1. Field of the Invention
This invention relates to the detection of flaws in conductive objects, and more particularly, an improved eddy current flaw detector which isolates the precise location of flaws more accurately than prior art detectors.
2. Background Information
Non-destructive testing is used to test objects for flaws without damage to the object. In the case of the present invention, non-destructive testing of conductive objects is accomplished by inspecting for discontinuities by taking advantage of the object's ferro-magnetic and electrical conductivity properties.
The term "conductive object" is not intended to limit the class of testable objects to those typically used as electrical conductors, such as copper or aluminum. Rather, it is contemplated that the present invention could be used to test objects with limited electrical conductivity such as graphite.
When a coil of wire, through which alternating current is flowing, is placed in the vicinity of an object which is a good electrical conductor or has a high magnetic permeability, the impedance of the coil will change. If the coil is kept a fixed distance from the object and moved adjacent to the surface of the object the impedance of the coil will remain generally constant if the object is continuous. However, if the coil is moved in the vicinity of a discontinuity, such as a flaw, the coil's impedance will change from the value it assumed when out of the flaw's vicinity. It is that change in impedance which the present invention takes advantage of in operation.
A number of devices have been proposed for testing for flaws in conductive objects.
U.S. Pat. No. 4,507,610 discloses an apparatus for electromagnetically detecting flaws in metal objects which includes a coil of wire in which is disposed a split ring which is made of an electrically conductive material. Attached to the ends of the split ring is a sensing head which is used to couple the coil of wire to the metal object being tested. In use, the coil is excited with a high frequency electrical current which induces an electrical current in the closed circuit formed by the split ring and sensing head. When the sensing head is moved in the vicinity of a flaw, the impedance of the coil changes, thereby indicating the presence of a flaw. This device has the serious drawback of poor resolution due to the size and shape of the sensing head.
In addition to that device, a commonly used eddy current device, for the detection of flaws in nuclear plant steam generator tubing, is two tandem coils to provide a differential signal between the two coils. That apparatus, however, fails to provide distinct resolution which precisely locates the flaw in the metal, as it fails to provide angular resolution around tubular objects which are being tested. The employment of cross-wound coils is one variation of this device, however, they provide resolution sufficient to locate a flaw in only one hemicylinder of the sensor or the other.
Further, it has been known to shape the core of magnetic coils, to provide varying resolution patterns, when the core is to be used as the probe or sensor for the detection of flaws. For example, pointed ends have been formed on cores to provide more precise resolution. Also, other versions have horseshoe shaped cores which focus the flux at a desired point.
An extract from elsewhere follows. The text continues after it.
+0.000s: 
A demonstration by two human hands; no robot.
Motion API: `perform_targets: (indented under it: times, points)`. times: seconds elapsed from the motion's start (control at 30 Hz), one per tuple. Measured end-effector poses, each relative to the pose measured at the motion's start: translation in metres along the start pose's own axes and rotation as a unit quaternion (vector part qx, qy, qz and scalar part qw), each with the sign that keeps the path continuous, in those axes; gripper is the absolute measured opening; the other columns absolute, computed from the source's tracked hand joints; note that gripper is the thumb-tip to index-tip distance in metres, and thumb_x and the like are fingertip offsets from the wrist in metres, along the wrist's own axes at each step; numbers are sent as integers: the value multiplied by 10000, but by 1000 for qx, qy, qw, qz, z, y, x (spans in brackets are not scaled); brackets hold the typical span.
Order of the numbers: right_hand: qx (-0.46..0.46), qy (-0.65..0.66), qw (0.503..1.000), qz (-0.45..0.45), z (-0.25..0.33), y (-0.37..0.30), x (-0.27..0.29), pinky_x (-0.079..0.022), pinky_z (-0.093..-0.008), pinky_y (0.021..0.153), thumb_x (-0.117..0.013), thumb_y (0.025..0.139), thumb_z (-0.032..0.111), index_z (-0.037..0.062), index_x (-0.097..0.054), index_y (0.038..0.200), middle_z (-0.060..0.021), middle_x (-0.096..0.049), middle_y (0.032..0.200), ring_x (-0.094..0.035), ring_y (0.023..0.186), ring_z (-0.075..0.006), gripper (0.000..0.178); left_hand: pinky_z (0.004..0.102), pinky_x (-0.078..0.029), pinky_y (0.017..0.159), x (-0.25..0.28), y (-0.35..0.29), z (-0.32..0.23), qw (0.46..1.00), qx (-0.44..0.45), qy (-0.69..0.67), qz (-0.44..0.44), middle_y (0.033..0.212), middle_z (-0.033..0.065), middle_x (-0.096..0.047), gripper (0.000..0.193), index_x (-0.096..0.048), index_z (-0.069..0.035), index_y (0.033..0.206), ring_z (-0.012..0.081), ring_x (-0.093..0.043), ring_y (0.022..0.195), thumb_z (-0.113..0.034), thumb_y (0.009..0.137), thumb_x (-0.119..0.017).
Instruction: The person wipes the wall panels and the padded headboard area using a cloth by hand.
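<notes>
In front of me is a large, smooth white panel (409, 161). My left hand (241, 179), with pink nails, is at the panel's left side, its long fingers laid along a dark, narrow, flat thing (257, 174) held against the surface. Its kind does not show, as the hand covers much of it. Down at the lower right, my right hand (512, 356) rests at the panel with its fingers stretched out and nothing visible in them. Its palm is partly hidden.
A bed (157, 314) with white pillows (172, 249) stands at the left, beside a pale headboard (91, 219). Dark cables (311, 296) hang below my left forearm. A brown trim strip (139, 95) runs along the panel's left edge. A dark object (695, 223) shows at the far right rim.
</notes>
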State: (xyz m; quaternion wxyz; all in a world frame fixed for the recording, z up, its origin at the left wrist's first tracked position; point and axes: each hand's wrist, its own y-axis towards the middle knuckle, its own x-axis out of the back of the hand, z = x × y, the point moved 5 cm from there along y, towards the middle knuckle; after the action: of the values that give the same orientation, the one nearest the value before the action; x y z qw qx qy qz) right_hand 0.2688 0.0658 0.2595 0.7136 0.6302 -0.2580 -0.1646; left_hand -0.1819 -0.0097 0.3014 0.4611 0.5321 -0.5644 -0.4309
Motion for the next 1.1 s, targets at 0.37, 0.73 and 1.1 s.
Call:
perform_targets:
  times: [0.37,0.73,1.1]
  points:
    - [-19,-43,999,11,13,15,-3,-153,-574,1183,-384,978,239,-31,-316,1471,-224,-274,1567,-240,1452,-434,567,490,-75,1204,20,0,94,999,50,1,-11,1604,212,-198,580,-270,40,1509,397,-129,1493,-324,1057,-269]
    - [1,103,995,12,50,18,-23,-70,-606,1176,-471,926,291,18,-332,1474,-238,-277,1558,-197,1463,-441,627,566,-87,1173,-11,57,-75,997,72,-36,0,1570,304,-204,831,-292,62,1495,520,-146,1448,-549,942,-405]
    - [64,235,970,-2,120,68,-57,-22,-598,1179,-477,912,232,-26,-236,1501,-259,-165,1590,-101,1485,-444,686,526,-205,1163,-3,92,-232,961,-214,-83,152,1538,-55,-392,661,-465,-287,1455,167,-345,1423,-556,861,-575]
Also, it has been known to use two coils, a source coil and a detector coil, to detect flaws in conductive objects. With these devices, the source coil induces an electrical current in the detector coil and the detector coil's current is then monitored. When the detector coil is disposed in the vicinity of a flaw its impedance changes, thereby signalling the presence of a flaw. In some applications both coils are disposed on one side of the object while other applications require that the coils be placed on opposite surfaces of the object. The use of two coils requires more space, than those detectors which employ only one coil, and provides poor angular resolution. Also, in those applications requiring the coils to be disposed on opposite surfaces of the object, accessibility to both surfaces may be limited, restricting the amount of surface area which may be tested.
Therefore, despite the above-described devices there exists a real need for an improved electromagnetic sensor which is capable of pinpointing the location of flaws in conductive objects.
It is a primary object of the present invention to provide a device which is capable of accurately nondestructively locating flaws in conductive objects.
It is another object of the invention to produce a sensor which may be conveniently moved inside and along the longitudinal length of steam generator tubing in a nuclear steam supply system.
It is a further object of the invention to provide a sensor which is economical to manufacture and simple to operate.
It is yet another object of the present invention to provide a sensor which does not require the use of an external magnetic field to operate.